REQUIRED ACTION: The records below are to be copied exactly, with every picture left out.

Entries taken from a collection:

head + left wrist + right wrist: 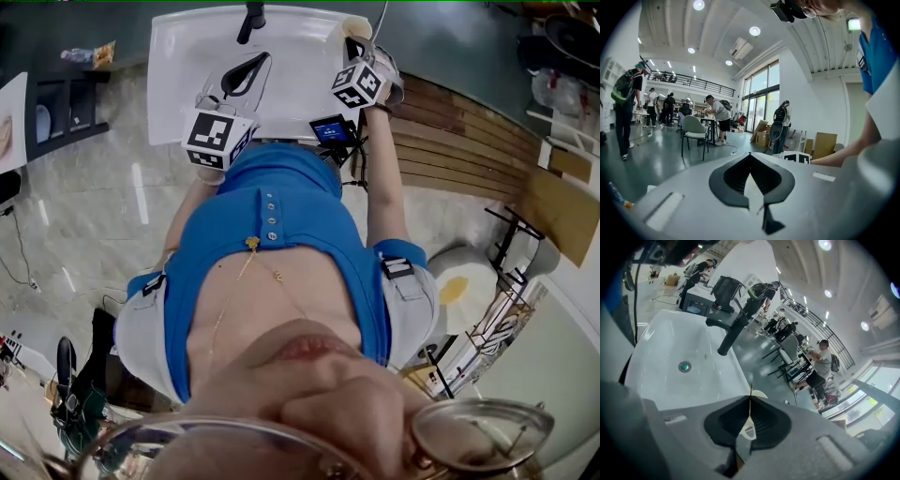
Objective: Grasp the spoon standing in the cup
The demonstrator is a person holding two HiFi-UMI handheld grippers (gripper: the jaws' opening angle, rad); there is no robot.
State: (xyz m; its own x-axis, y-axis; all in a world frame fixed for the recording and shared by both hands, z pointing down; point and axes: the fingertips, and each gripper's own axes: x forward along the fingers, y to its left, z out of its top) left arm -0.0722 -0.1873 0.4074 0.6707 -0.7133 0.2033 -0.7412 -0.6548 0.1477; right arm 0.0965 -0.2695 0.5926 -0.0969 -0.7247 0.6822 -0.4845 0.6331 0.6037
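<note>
In the head view the cream cup (356,26) stands on the right rim of the white sink (187,56). My right gripper (355,47) reaches up to it. In the right gripper view its jaws are drawn together around a thin pale spoon (750,390) whose edge sticks out past the tips, and the right gripper (750,399) has the cup's rim (760,394) just behind it. My left gripper (246,75) hovers over the basin, shut and holding nothing. In its own view the left gripper (750,155) points out into the room.
A black faucet (731,331) rises at the back of the sink, and the drain (684,366) lies mid-basin. The person's blue top fills the middle of the head view. Chairs (695,130), tables and several people stand in the hall beyond.
</note>
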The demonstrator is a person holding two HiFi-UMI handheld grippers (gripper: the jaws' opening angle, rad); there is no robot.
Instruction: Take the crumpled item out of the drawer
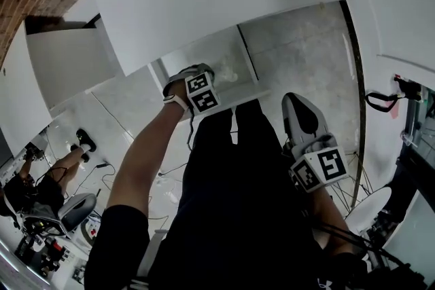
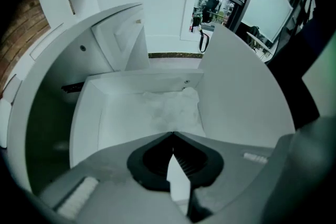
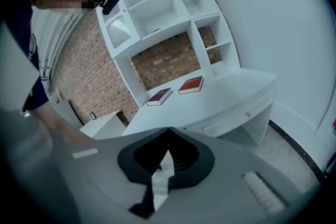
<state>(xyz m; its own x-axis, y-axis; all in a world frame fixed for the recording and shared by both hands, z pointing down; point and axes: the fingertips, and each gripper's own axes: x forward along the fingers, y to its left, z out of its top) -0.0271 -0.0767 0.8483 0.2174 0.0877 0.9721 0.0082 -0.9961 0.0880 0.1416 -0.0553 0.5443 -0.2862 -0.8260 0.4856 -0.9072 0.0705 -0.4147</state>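
Inside the drawer, the crumpled item lies just beyond the left gripper's closed jaws; right gripper's jaws closed, empty.

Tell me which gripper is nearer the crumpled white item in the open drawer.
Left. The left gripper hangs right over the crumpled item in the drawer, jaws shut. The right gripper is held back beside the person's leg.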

RESULT OF THIS TASK:
head + left wrist + right wrist: 
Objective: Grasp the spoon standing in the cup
The demonstrator is a person holding two HiFi-UMI handheld grippers (gripper: the jaws' opening angle, rad); there is no robot.
State: (xyz m; its own x-axis, y-axis; all in a world frame fixed for the recording and shared by both hands, z pointing down; point and axes: the fingertips, and each gripper's own axes: x forward along the fingers, y to its left, z out of its top) left arm -0.0722 -0.1873 0.4074 0.6707 -0.7133 0.2033 -0.7412 -0.6548 0.1477; right arm 0.0965 -0.2695 0.5926 -0.0969 -0.7247 0.6822 -0.4845 0.6331 0.6037
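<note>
In the head view the cream cup (356,26) stands on the right rim of the white sink (187,56). My right gripper (355,47) reaches up to it. In the right gripper view its jaws are drawn together around a thin pale spoon (750,390) whose edge sticks out past the tips, and the right gripper (750,399) has the cup's rim (760,394) just behind it. My left gripper (246,75) hovers over the basin, shut and holding nothing. In its own view the left gripper (750,155) points out into the room.
A black faucet (731,331) rises at the back of the sink, and the drain (684,366) lies mid-basin. The person's blue top fills the middle of the head view. Chairs (695,130), tables and several people stand in the hall beyond.
</note>
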The demonstrator is a person holding two HiFi-UMI handheld grippers (gripper: the jaws' opening angle, rad); there is no robot.
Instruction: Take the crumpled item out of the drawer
<state>(xyz m; its own x-axis, y-axis; all in a world frame fixed for the recording and shared by both hands, z pointing down; point and axes: the fingertips, and each gripper's own axes: x forward along the fingers, y to its left, z out of its top) -0.0271 -0.0767 0.8483 0.2174 0.0877 0.9721 0.0082 -0.9961 0.0880 0.1416 -0.0553 0.5443 -0.2862 -0.8260 0.4856 -0.9072 0.0705 -0.4147</state>
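Inside the drawer, the crumpled item lies just beyond the left gripper's closed jaws; right gripper's jaws closed, empty.

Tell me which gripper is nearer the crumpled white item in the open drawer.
Left. The left gripper hangs right over the crumpled item in the drawer, jaws shut. The right gripper is held back beside the person's leg.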

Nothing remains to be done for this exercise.